#### [Input data]
*** Begin section ***
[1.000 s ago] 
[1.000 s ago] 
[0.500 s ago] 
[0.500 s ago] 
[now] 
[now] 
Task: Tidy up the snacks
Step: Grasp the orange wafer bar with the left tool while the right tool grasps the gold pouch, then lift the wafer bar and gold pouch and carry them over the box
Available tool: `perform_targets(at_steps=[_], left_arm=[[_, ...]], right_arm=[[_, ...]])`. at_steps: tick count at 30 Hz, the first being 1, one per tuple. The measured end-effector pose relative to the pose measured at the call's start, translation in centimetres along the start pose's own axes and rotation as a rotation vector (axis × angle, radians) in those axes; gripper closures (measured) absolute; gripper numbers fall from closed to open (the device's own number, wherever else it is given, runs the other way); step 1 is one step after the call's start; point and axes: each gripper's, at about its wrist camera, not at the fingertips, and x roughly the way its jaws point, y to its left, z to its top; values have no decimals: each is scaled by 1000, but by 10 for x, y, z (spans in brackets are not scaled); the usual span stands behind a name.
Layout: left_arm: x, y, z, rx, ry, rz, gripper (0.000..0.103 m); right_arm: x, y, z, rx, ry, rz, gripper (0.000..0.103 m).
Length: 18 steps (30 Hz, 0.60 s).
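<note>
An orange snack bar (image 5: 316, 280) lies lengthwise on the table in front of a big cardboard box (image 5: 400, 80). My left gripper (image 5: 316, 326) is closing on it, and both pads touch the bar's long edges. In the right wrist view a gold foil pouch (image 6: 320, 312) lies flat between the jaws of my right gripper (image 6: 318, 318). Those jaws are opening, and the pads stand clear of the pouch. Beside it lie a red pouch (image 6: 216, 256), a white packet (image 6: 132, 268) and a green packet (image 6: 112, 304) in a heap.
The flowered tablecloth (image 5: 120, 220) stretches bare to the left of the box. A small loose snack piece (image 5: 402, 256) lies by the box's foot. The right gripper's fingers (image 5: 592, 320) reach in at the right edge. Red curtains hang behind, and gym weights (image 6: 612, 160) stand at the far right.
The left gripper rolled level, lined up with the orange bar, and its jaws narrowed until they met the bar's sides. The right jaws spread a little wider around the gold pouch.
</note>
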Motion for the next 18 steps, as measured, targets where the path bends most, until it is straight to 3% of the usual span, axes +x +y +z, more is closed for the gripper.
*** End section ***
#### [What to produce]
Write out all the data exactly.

#### [Exercise result]
[1.000 s ago] 
[1.000 s ago] 
[0.500 s ago] 
[0.500 s ago] 
[now] 
[now] 
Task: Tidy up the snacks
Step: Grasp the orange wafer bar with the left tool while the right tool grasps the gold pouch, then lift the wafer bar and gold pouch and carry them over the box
Available tool: `perform_targets(at_steps=[_], left_arm=[[_, ...]], right_arm=[[_, ...]])`. at_steps: tick count at 30 Hz, the first being 1, one per tuple. The measured end-effector pose relative to the pose measured at the call's start, translation in centimetres along the start pose's own axes and rotation as a rotation vector (axis × angle, radians) in those axes; gripper closures (measured) absolute; gripper numbers fall from closed to open (the device's own number, wherever else it is given, runs the other way); step 1 is one step after the call's start; point and axes: each gripper's, at about its wrist camera, not at the fingertips, and x roughly the way its jaws point, y to its left, z to its top; values have no decimals: each is scaled by 1000, but by 10 for x, y, z (spans in brackets are not scaled); the usual span stands behind a name.
Layout: left_arm: x, y, z, rx, ry, rz, gripper (0.000..0.103 m); right_arm: x, y, z, rx, ry, rz, gripper (0.000..0.103 m).
Length: 18 steps (30 Hz, 0.60 s).
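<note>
An orange snack bar (image 5: 316, 280) lies lengthwise on the table in front of a big cardboard box (image 5: 400, 80). My left gripper (image 5: 316, 326) is closing on it, and both pads touch the bar's long edges. In the right wrist view a gold foil pouch (image 6: 320, 312) lies flat between the jaws of my right gripper (image 6: 318, 318). Those jaws are opening, and the pads stand clear of the pouch. Beside it lie a red pouch (image 6: 216, 256), a white packet (image 6: 132, 268) and a green packet (image 6: 112, 304) in a heap.
The flowered tablecloth (image 5: 120, 220) stretches bare to the left of the box. A small loose snack piece (image 5: 402, 256) lies by the box's foot. The right gripper's fingers (image 5: 592, 320) reach in at the right edge. Red curtains hang behind, and gym weights (image 6: 612, 160) stand at the far right.
The left gripper rolled level, lined up with the orange bar, and its jaws narrowed until they met the bar's sides. The right jaws spread a little wider around the gold pouch.
</note>
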Motion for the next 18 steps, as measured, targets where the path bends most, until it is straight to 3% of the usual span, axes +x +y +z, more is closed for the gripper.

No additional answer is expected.